The court decision, seen by POLITICO, was issued Thursday and marks one of the first major judicial tests of the European Union’s Digital Services Act (DSA), raising fresh questions about X’s compliance with European regulations ahead of Germany’s federal election.
The lawsuit, brought earlier this week by Democracy Reporting International (DRI) and the Society for Civil Rights (GFF), accused X of blocking efforts to track potential election interference by not granting them access to key engagement data — including likes, shares and visibility metrics — that other platforms made available to researchers.
Social media platforms, including X, are already getting European Commission scrutiny over alleged failures to mitigate risks around election interference. Russia was accused of interfering in Romania's annulled presidential election late last year, via a TikTok campaign that boosted a pro-Kremlin candidate.
The case adds to mounting tensions between European regulators and Musk’s social media platform over its rolling back of content moderation and refusal to accede to data access demands.
The DSA, which came into force in 2022, requires large platforms to grant researchers access to data to study systemic risks. The Commission already accused X in July last year of breaching the DSA for not meeting requirements around researcher data access. It also quizzed Meta last year over its decision to shut down research tool CrowdTangle.
The Berlin Regional Court sided with the plaintiffs, issuing an urgent injunction that forces X to provide real-time access to the requested data via its online interface until Feb. 25. The ruling also orders X to pay legal costs and imposes a €6,000 procedural fine, setting a precedent for how European courts may enforce transparency obligations under the DSA.
X did not immediately respond to POLITICO's request for comment.
The digital space is not a lawless zone, and I trust that X will now quickly comply,” said Michael Meyer-Resende, executive director of DRI, adding that the platform's refusal to cooperate had “forced” legal action.

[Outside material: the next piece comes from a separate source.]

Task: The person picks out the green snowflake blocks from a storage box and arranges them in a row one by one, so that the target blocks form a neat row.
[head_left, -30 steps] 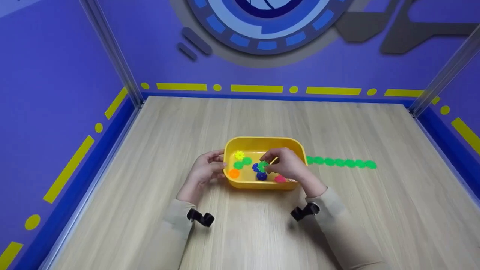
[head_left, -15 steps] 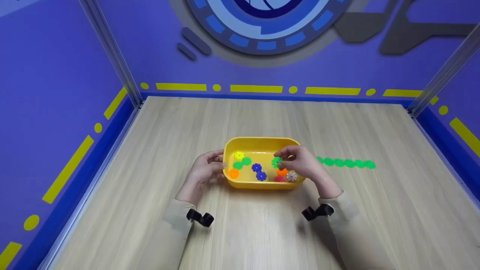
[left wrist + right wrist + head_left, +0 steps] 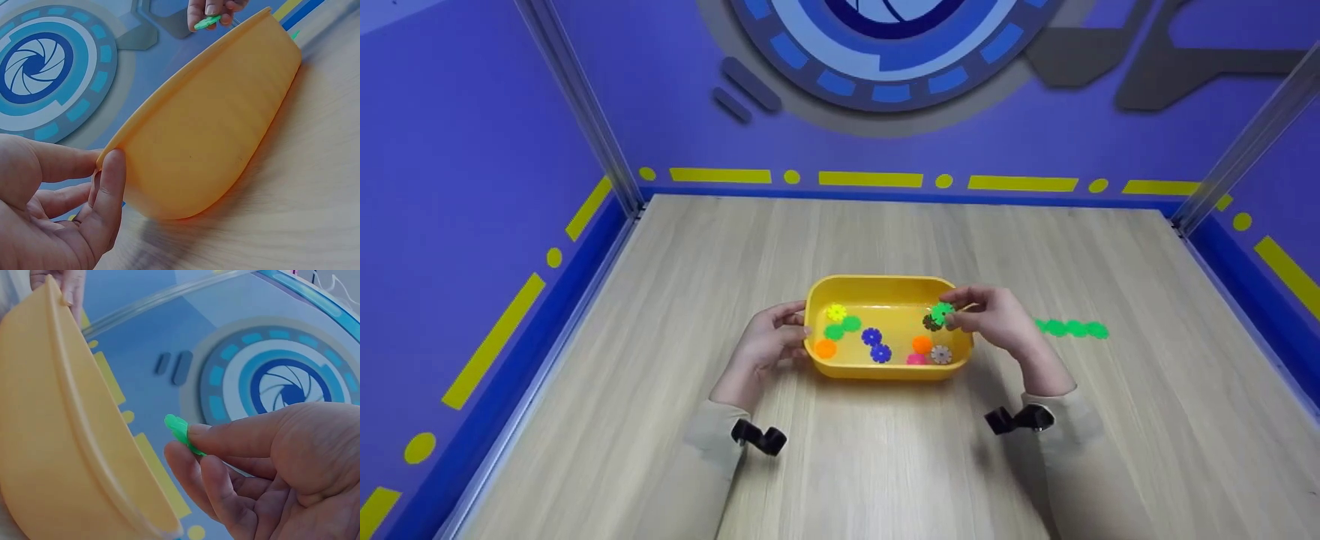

The Berlin ruling is one of the first major tests of the DSA’s research access provision (Article 40), which was designed to enable research on social media and support the regulation's implementation.
TikTok and Meta provided DRI with access to data based on a very similar application, the nonprofit told POLITICO earlier this week.
“The decision is a huge success for research freedom and democracy,” said Simone Ruf, deputy director of GFF’s Center for User Rights. “We have fought for access to vital research data and are now blocking attempts to manipulate elections.”
With just over two weeks to go before election day, the question now is whether X will comply with the ruling or attempt to delay through legal appeals.